Slow J tinha mais de 40 demos e precisava de alguma orientação. Vários temas tinham múltiplas versões e, com os GOIAS a trabalhar como co-produtores do disco, ganharam ainda mais. 

“Para nós, fazer este álbum foi um mestrado. De arranjos, de gravação, de engenharia de som, de composição”, defende Henrique. “O ‘Where U @’ não existia. Até escrevi o refrão com ele, ajudei na letra”, acrescenta António, o que reforça a ideia transmitida por Slow J de que “o nível da colaboração neste álbum foi muito mais longe”. 

“As pessoas vão ouvir o álbum e não têm noção. Houve 3, 4 ou 5 versões para a música que estão a ouvir. Fomos alfaiates com ele, a dar novas roupagens às músicas. Havia sempre um espaço de experimentação e acho que o resultado é uma proposta arrojada.”

“Fomos desde amigos, psicólogos, a gravar sessões, fazer beats, levar e trazer músicos, o Henrique em Londres a fazer não sei quantas roupagens diferentes… Eu a ir ter com o Slow ajudar a arranjar as estruturas das músicas”, acrescenta António. “Grandeza”, que foi uma espécie de “entrevista de trabalho” e que se tornaria no tema escolhido por Slow J para levar ao A COLORS SHOW, foi construído com drums de um sample kit de Nami, o tal produtor cabo-verdiano. 

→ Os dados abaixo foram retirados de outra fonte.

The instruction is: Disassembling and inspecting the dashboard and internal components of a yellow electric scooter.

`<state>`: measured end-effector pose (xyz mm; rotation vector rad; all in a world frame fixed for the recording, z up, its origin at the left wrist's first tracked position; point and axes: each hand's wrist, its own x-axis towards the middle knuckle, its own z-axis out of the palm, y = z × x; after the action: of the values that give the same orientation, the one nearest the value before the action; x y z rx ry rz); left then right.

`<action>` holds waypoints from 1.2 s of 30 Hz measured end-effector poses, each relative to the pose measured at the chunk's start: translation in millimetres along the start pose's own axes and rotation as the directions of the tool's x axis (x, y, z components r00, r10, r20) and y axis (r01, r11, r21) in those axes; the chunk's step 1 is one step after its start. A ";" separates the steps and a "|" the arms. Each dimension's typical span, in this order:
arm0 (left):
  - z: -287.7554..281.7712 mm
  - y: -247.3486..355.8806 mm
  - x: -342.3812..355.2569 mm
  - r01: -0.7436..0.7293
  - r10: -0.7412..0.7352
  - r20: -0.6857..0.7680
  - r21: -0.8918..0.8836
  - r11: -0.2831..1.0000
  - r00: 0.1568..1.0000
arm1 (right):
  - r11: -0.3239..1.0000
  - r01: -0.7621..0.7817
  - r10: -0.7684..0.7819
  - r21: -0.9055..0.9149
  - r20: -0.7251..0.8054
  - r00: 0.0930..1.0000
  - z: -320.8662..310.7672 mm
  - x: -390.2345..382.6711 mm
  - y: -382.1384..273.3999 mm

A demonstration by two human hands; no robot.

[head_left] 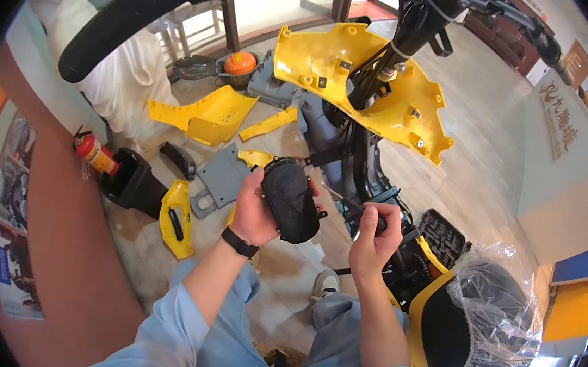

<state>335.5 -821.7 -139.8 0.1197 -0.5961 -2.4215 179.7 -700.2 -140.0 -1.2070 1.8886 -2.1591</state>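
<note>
My left hand grips a black oval plastic housing by its edges, thumb on the near side and fingertips showing at the far side. Small tabs stick out along the housing's rim. To its right, my right hand is closed around a screwdriver, whose thin shaft points left toward the housing; a small gap seems to separate them. In front of me stands a partly stripped scooter with a bare steering column. A yellow front panel hangs around that column with cables running through it.
Yellow panels and a grey plate lie on the floor at left, near a black bin and a red fire extinguisher. An open tool case and the plastic-wrapped seat are at right. A black-gripped handlebar crosses the upper left.
</note>
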 end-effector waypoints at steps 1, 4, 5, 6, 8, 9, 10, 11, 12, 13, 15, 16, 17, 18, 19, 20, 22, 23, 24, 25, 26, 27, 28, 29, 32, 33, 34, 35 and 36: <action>0.2 -1.7 1.7 0.002 -0.002 -0.012 0.002 1.000 1.000 | 1.000 -0.012 0.012 0.003 0.003 1.000 -1.3 -1.3 -2.5; 1.1 -5.0 4.3 0.020 -0.019 0.016 -0.066 0.998 1.000 | 0.995 0.079 -0.078 -0.053 0.030 0.996 -3.1 -4.7 -10.2; 2.0 -5.0 4.4 0.023 -0.022 0.002 -0.063 0.998 1.000 | 0.997 0.065 -0.064 -0.048 0.032 0.997 -2.5 -5.3 -13.2; 2.8 -5.3 4.6 0.016 -0.015 0.027 -0.033 0.999 1.000 | 0.995 0.088 -0.087 -0.037 0.029 0.996 -1.8 -6.0 -15.6; 10.6 -8.9 5.0 -0.002 0.002 0.046 0.000 1.000 0.999 | 0.974 0.218 -0.217 -0.070 0.018 0.976 -2.0 -4.6 -7.3; 12.0 -10.3 4.8 0.003 -0.003 0.039 0.000 1.000 0.999 | 0.975 0.210 -0.209 -0.070 0.018 0.978 -2.1 -4.3 -8.9; 12.0 -10.7 3.9 -0.008 0.010 0.050 -0.029 1.000 0.999 | 0.984 0.171 -0.170 -0.049 0.015 0.985 -1.9 -4.3 -14.1; 11.1 -10.6 2.9 -0.020 0.023 0.060 -0.058 0.998 0.998 | 0.991 0.132 -0.131 -0.028 0.013 0.991 -0.8 -4.6 -16.3; 9.7 -10.1 1.5 -0.017 0.020 0.052 -0.057 0.998 0.998 | 0.987 0.154 -0.153 -0.035 0.022 0.988 -0.3 -3.9 -14.0; 8.5 -10.7 0.5 -0.033 0.035 0.050 -0.036 0.999 0.998 | 0.988 0.148 -0.147 -0.036 0.023 0.989 -0.5 -3.4 -11.9; 7.4 -10.5 -0.7 -0.048 0.048 0.042 -0.015 0.999 0.998 | 0.970 0.237 -0.235 -0.055 0.045 0.971 0.4 -3.9 -9.0; 7.2 -10.2 -0.3 -0.066 0.066 0.064 0.004 0.998 0.996 | 0.971 0.232 -0.230 -0.056 0.047 0.972 1.4 -5.2 -8.7; 6.6 -10.2 -0.4 -0.085 0.083 0.086 0.023 0.996 0.993 | 0.975 0.219 -0.216 -0.042 0.065 0.974 2.4 -6.5 -9.4; 5.4 -10.7 -1.2 -0.084 0.082 0.081 0.022 0.996 0.993 | 0.978 0.205 -0.202 -0.029 0.085 0.976 3.4 -7.5 -10.1; 4.5 -10.9 -2.0 -0.108 0.104 0.056 0.078 0.991 0.993 | 0.979 0.202 -0.198 -0.029 0.086 0.976 4.4 -7.8 -11.3; 3.7 -11.0 -2.6 -0.131 0.128 0.033 0.134 0.982 0.991 | 0.976 0.215 -0.210 -0.040 0.093 0.973 5.4 -8.0 -12.5; 3.2 -10.9 -3.5 -0.145 0.143 0.021 0.160 0.976 0.989 | 0.973 0.227 -0.221 -0.050 0.102 0.970 7.8 -8.3 -12.5; 3.2 -10.6 -3.9 -0.158 0.159 0.013 0.188 0.969 0.987 | 0.969 0.241 -0.236 -0.047 0.094 0.967 8.7 -8.1 -11.8; 3.3 -10.0 -4.2 -0.159 0.160 0.010 0.187 0.969 0.987 | 0.966 0.255 -0.251 -0.044 0.086 0.964 9.2 -8.2 -11.4; 3.7 -8.0 -5.0 -0.167 0.170 0.008 0.221 0.961 0.985 | 0.966 0.254 -0.249 -0.041 0.088 0.964 10.3 -8.6 -12.4; 4.3 -6.3 -5.9 -0.175 0.179 0.006 0.254 0.951 0.984 | 0.964 0.264 -0.259 -0.045 0.087 0.962 11.1 -8.7 -14.0; 5.1 -5.1 -6.8 -0.177 0.181 0.005 0.255 0.951 0.983 | 0.961 0.274 -0.269 -0.049 0.086 0.959 12.0 -8.8 -15.1; 5.1 -5.1 -7.3 -0.186 0.193 -0.006 0.253 0.949 0.981 | 0.961 0.273 -0.268 -0.048 0.089 0.959 12.5 -9.9 -14.6; 5.2 -5.1 -7.7 -0.195 0.205 -0.016 0.251 0.948 0.979 | 0.964 0.260 -0.253 -0.062 0.092 0.963 12.8 -11.1 -14.1; 7.1 -4.9 -6.9 -0.211 0.217 -0.008 0.203 0.956 0.976 | 0.963 0.254 -0.245 -0.086 0.105 0.964 14.0 -11.8 -14.1; 6.3 -5.0 -5.8 -0.211 0.217 -0.007 0.201 0.957 0.976 | 0.960 0.262 -0.251 -0.094 0.113 0.961 14.0 -11.4 -14.3; 3.9 -4.5 -5.1 -0.226 0.229 0.016 0.241 0.944 0.973 | 0.961 0.261 -0.251 -0.093 0.114 0.961 14.9 -11.5 -15.2; 1.8 -4.2 -4.6 -0.241 0.239 0.040 0.279 0.930 0.970 | 0.951 0.286 -0.273 -0.118 0.121 0.954 15.3 -11.2 -17.1; 0.4 -4.0 -4.4 -0.241 0.239 0.039 0.279 0.930 0.970 | 0.940 0.311 -0.294 -0.142 0.129 0.947 15.5 -10.7 -18.9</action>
<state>336.6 -816.0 -141.5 0.1508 -0.9029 -2.0904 204.3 -702.9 -130.0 -1.7113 1.9773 -2.0535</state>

“Eu choppei drums do Nami, que é o batuku, o ritmo cabo-verdiano, para se enquadrar no tom da acapella do J. Gravámos guitarras e fizemos as percussões no fim”, conta Henrique. “As percussões finais sou eu de boxers a bater no meu corpo todo, de várias maneiras, vários layers, com os chinelos e tudo… E depois um cajón e vassouras no cajón. Tudo no nosso quarto [risos]”, adianta António. “Não interessa ter uma grande bateria, um Mac, colunas ou um microfone… O ‘Grandeza’ foi o meu corpo e um mic. Fiquei com o peito a doer-me [risos].” 

Os GOIAS deram literalmente o corpo ao manifesto, mas no início foi um desafio tentar encontrar algo entre a canção portuguesa e o embalo africano. “Quando ouves a acapella, será que estou a ouvir o Zeca Afonso? Parece meio cante alentejano. Como é que vamos aliar as duas coisas, esta parte de canção portuguesa com um ritmo mais africano nos drums? Mas tudo fez sentido. Nós somos pop e hip hop, portugueses e África, somos isto tudo. Faz parte da cena de termos crescido em Lisboa, com cabo-verdianos, angolanos e brasileiros. O ‘Grandeza’ espelha um bocado isso e, sonicamente, o álbum veio procurar isso. Foi uma busca incansável por esta mensagem sónica.”